Terhart, Ewald (Hg) 2014: Die Hattie-Studie in der Diskussion: Probleme sichtbar machen. Seelze: Kallmeyer/ Friedrich Verlag. 165 Seiten – Rezension
Ziel dieses Sammelbandes verschiedener Autoren ist es, „die Leistungen und Grenzen der Hattie-Studie herauszuarbeiten. […] Probleme sichtbar machen, zu ihrer sachlichen Klärung beitragen und Perspektiven eröffnen.“ (8)
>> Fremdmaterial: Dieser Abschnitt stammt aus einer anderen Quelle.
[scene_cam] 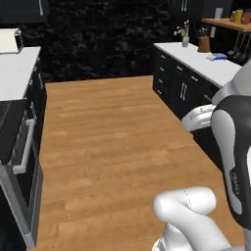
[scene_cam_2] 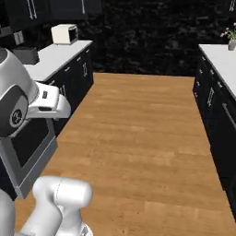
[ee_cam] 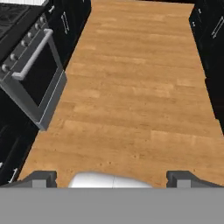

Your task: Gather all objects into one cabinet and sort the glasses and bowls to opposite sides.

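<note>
1. While the base faces the wooden floor [ee_cam: 131,87] between oven [ee_cam: 35,74] and far right table [scene_cam: 201,59], we find the end effector [ee_cam: 112,177] released, jaws wide, grasping nothing.
2. Cups and bowl: location unconfirmed. We judge them light, rigid; grip at rims.

Kitchen aisle with counters on both sides

A wooden plank floor [scene_cam: 112,142] is running down the middle between dark low cabinets. On the left, an oven [ee_cam: 33,78] with a pale bar handle is standing under a white counter [scene_cam_2: 57,57], and a white microwave [scene_cam_2: 64,33] is sitting at that counter's far end. On the right, another white counter [scene_cam: 196,61] is carrying a small vase of flowers [scene_cam: 184,33], a brown knife block [scene_cam: 203,43] and something blue [scene_cam: 217,57] lying flat. A wooden shelf [scene_cam: 228,22] above is holding a few jars.
</note>
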Robot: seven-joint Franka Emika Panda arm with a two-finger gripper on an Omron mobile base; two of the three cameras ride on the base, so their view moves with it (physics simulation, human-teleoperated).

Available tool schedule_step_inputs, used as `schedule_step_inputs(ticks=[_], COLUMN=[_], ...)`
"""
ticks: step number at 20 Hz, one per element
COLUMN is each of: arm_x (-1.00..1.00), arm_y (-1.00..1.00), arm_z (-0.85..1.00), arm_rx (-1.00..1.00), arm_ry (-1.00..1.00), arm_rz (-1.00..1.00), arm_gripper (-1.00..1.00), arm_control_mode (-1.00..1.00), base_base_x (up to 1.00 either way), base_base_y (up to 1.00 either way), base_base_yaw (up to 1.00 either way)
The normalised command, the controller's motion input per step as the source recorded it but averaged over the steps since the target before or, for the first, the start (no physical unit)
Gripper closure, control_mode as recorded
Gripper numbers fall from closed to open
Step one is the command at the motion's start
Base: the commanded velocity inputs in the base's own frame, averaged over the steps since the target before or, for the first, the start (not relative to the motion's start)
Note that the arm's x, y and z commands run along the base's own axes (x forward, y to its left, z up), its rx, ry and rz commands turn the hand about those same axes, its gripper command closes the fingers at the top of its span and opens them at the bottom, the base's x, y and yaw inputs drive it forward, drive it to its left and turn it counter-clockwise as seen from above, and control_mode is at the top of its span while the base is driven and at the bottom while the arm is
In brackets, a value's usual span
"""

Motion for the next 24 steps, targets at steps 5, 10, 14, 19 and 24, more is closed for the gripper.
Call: schedule_step_inputs(ticks=[5,10,14,19,24], arm_x=[0.0,0.0,0.0,0.0,0.0], arm_y=[0.0,0.0,0.0,0.0,0.0], arm_z=[0.0,0.0,0.0,0.0,0.0], arm_rx=[0.0,0.0,0.0,0.0,0.0], arm_ry=[0.0,0.0,0.0,0.0,0.0], arm_rz=[0.0,0.0,0.0,0.0,0.0], arm_gripper=[-1.0,-1.0,-1.0,-1.0,-1.0], arm_control_mode=[1.0,1.0,1.0,1.0,1.0], base_base_x=[0.55,0.23,1.0,1.0,1.0], base_base_y=[0.23,0.0,0.11,0.01,0.0], base_base_yaw=[-0.54,-0.13,0.06,0.13,0.1])
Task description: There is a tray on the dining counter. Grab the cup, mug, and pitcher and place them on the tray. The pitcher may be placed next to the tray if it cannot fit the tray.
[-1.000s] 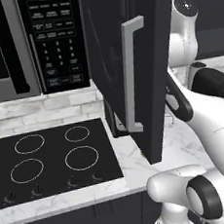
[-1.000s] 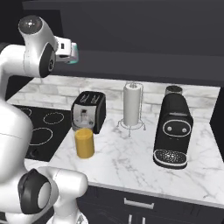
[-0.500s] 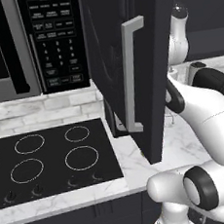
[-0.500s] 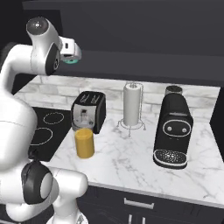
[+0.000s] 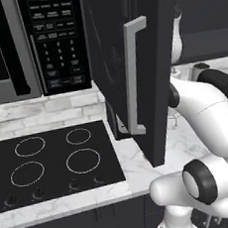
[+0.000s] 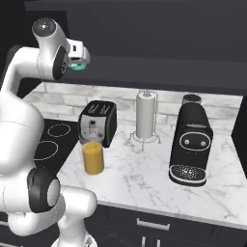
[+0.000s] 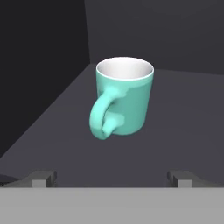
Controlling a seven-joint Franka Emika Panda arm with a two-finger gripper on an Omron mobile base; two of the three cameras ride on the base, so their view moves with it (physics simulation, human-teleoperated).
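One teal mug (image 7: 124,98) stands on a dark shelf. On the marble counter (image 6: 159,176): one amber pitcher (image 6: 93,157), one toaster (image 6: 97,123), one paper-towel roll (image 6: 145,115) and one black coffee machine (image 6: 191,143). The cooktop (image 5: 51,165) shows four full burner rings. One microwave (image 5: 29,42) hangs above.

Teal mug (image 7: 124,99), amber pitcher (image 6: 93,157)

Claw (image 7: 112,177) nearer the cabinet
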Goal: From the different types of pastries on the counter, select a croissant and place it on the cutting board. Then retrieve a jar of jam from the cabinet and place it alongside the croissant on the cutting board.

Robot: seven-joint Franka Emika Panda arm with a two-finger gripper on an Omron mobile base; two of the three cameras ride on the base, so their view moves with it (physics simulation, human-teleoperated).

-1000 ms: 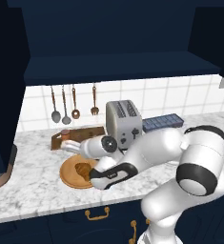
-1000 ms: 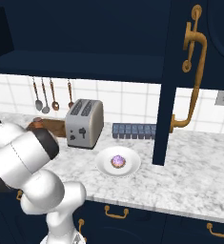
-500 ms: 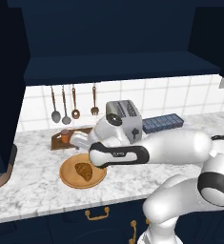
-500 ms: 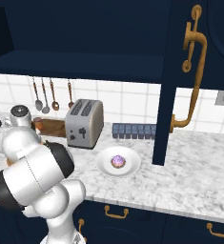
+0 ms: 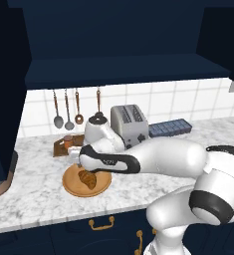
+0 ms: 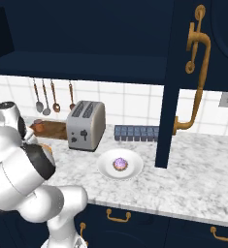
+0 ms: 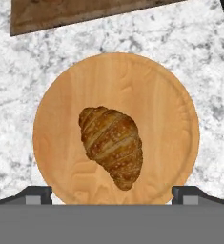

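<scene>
The end effector (image 7: 111,193) hangs just over the near side of a round wooden plate (image 7: 173,124). Its two dark finger tips (image 7: 36,194) stand far apart, wide open, with nothing between them. The plate is flat, tan and smooth, with a faint wood grain and a soft raised rim.

In the middle of the plate lies the croissant (image 7: 112,144). It is golden brown, ridged and fat in the middle, with pointed ends. The finger tips do not touch it. From the left base view the croissant (image 5: 87,179) sits on the plate (image 5: 102,185) under the white arm.

The plate rests on the table (image 5: 39,199), a white and grey marbled stone top. Below its front edge are navy drawers with curved brass handles (image 5: 102,222).

Just past the plate lies the cutting board (image 7: 85,12), flat, dark brown wood with straight edges. A small orange-brown jar (image 6: 38,124) stands on its left end in the right base view.

To the right sits a shiny silver toaster (image 6: 85,125), boxy with two slots on top. In front of it, a round white plate (image 6: 107,167) holds a small pastry with purple-pink frosting (image 6: 120,164). Beside the toaster lies a dark blue tray (image 5: 171,127) split into little squares.

At the back, long spoons (image 5: 58,109) hang on the white tiled wall. Above is the dark navy cabinet (image 5: 113,37), and its open door has a long brass handle (image 6: 195,72).
</scene>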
Die Autoren wenden sich ausdrücklich an Lehrkräfte und Lehramtsstudierende, an die Verantwortlichen in der Lehrerbildung. Es wurde besonderer Wert auf die Frage nach der praktischen Anwendung gelegt.
Inhalt
- Ewald Terhart: Der Heilige Gral der Schul- und Unterrichtsforschung – gefunden? Eine Auseinandersetzung mit Visible Learning
- Olaf Köller: What works best in school? Hatties Befunde zu Effekten von Schul- und Unterrichtsvariablen auf Schulleistungen
- Hans Brügelmann: Gilt nach Hattie: Je häufiger, desto besser? Zur Bedeutung von „Evidenzbasierung“ für pädagogisches Handeln vor Ort
- Hans-Joachim von Olberg: Evidence-Based Teaching. Hat John Hattie eine Allgemeine Didaktik entwickelt?
- Hans-Günter Rolff: Sind schulische Strukturfaktoren wirklich nicht so wichtig?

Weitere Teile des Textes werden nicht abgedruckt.